]> git.ipfire.org Git - thirdparty/kernel/linux.git/commitdiff
ext4: process folios writeback in bytes
authorZhang Yi <yi.zhang@huawei.com>
Mon, 7 Jul 2025 14:08:04 +0000 (22:08 +0800)
committerTheodore Ts'o <tytso@mit.edu>
Mon, 14 Jul 2025 03:41:51 +0000 (23:41 -0400)
Since ext4 supports large folios, processing writebacks in pages is no
longer appropriate, it can be modified to process writebacks in bytes.

Suggested-by: Jan Kara <jack@suse.cz>
Signed-off-by: Zhang Yi <yi.zhang@huawei.com>
Reviewed-by: Jan Kara <jack@suse.cz>
Link: https://patch.msgid.link/20250707140814.542883-2-yi.zhang@huaweicloud.com
Signed-off-by: Theodore Ts'o <tytso@mit.edu>
fs/ext4/inode.c
include/trace/events/ext4.h

index 35e7f34ee18890fad6f93c7551a57fa7a611b7b9..4cb499f28c12c427de663a2828a725a25cd6d80b 100644 (file)
@@ -1665,11 +1665,12 @@ struct mpage_da_data {
        unsigned int can_map:1; /* Can writepages call map blocks? */
 
        /* These are internal state of ext4_do_writepages() */
-       pgoff_t first_page;     /* The first page to write */
-       pgoff_t next_page;      /* Current page to examine */
-       pgoff_t last_page;      /* Last page to examine */
+       loff_t start_pos;       /* The start pos to write */
+       loff_t next_pos;        /* Current pos to examine */
+       loff_t end_pos;         /* Last pos to examine */
+
        /*
-        * Extent to map - this can be after first_page because that can be
+        * Extent to map - this can be after start_pos because that can be
         * fully mapped. We somewhat abuse m_flags to store whether the extent
         * is delalloc or unwritten.
         */
@@ -1689,38 +1690,38 @@ static void mpage_release_unused_pages(struct mpage_da_data *mpd,
        struct inode *inode = mpd->inode;
        struct address_space *mapping = inode->i_mapping;
 
-       /* This is necessary when next_page == 0. */
-       if (mpd->first_page >= mpd->next_page)

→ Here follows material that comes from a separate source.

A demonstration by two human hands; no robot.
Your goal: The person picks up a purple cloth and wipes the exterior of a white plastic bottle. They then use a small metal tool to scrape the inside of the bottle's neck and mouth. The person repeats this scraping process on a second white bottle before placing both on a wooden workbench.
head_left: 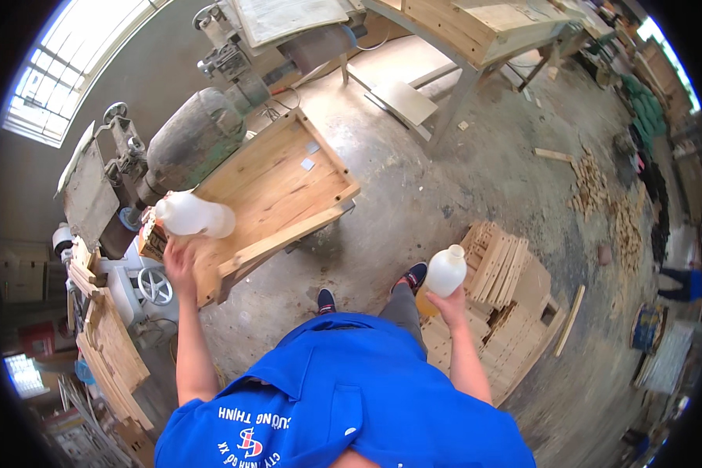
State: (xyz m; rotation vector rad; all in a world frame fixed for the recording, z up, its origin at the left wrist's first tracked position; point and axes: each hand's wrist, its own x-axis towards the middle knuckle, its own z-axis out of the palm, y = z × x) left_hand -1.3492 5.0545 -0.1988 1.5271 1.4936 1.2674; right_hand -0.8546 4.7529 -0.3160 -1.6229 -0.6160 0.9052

+       /* This is necessary when next_pos == 0. */
+       if (mpd->start_pos >= mpd->next_pos)
                return;
 
        mpd->scanned_until_end = 0;
-       index = mpd->first_page;
-       end   = mpd->next_page - 1;
        if (invalidate) {
                ext4_lblk_t start, last;
-               start = index << (PAGE_SHIFT - inode->i_blkbits);
-               last = end << (PAGE_SHIFT - inode->i_blkbits);
+               start = EXT4_B_TO_LBLK(inode, mpd->start_pos);
+               last = mpd->next_pos >> inode->i_blkbits;
 
                /*
                 * avoid racing with extent status tree scans made by
                 * ext4_insert_delayed_block()
                 */
                down_write(&EXT4_I(inode)->i_data_sem);
-               ext4_es_remove_extent(inode, start, last - start + 1);
+               ext4_es_remove_extent(inode, start, last - start);
                up_write(&EXT4_I(inode)->i_data_sem);
        }
 
        folio_batch_init(&fbatch);
-       while (index <= end) {
-               nr = filemap_get_folios(mapping, &index, end, &fbatch);
+       index = mpd->start_pos >> PAGE_SHIFT;
+       end = mpd->next_pos >> PAGE_SHIFT;
+       while (index < end) {
+               nr = filemap_get_folios(mapping, &index, end - 1, &fbatch);
                if (nr == 0)
                        break;
                for (i = 0; i < nr; i++) {
                        struct folio *folio = fbatch.folios[i];
 
-                       if (folio->index < mpd->first_page)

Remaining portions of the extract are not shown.